I once saw Roland Gift in real life, walking down the street in Islington one evening in the mid- 90s when we used to spend quite a bit of time in that part of London. He has that kind of charisma and style that makes it look like he's in a video when he's doing nothing more than walking down a North London street after dark. Fine Young Cannibals didn't make any more albums, more's the pity- the former Beat pair of Andy and David and Roland drifted apart and they called it a day in 1992. Roland apparently resurfaced this summer playing two gigs. 

Monday, 16 March 2015

Johnny We're Sorry


Another day, another Johnny.

Top Johnny in a Google search is Johnny Depp, as I said last week when I started this. I have no real strong opinion on him. He seems alright. His previous girlfriends include Winona Ryder, Kate Moss and Vanessa Paradis. Vanessa is best known here for her 1988 hit Joe Le Taxi and her gap toothed smile. And pictured above last year seems to have opted out of the aging process, despite smoking.

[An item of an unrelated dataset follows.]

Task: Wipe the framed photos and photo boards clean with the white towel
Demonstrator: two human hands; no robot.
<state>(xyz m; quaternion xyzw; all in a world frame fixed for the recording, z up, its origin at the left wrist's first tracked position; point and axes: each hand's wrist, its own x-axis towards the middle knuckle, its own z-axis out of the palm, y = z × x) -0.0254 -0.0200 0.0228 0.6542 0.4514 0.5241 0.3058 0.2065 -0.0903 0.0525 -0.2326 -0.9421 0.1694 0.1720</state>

Fine Young Cannibals' Johnny left home and headed for the big city which sadly didn't live up to his expectations. The verses are Johnny's ('what is wrong in my life if I must get drunk every night?'). The chorus is his parents ('we're worried, won't you come on home'). Pop songs in 1984 didn't shy away from real life stuff and despite the uptempo pop-ska the song is defiantly gritty. The bouncy guitar and bass,  piano riff and trumpet are very good and there's a great little shift from the verse to the chorus. The guitar, bass and rubber legged dance moves were provided David Steele and Andy Cox (both formerly of The Beat, who recruited singer Roland Gift from a support band). Roland had one of the most distinctive voices and faces of the mid 80s and moved into films- Sammy And Rosie Get Laid sticks in my memory but I haven't seen it for donkeys.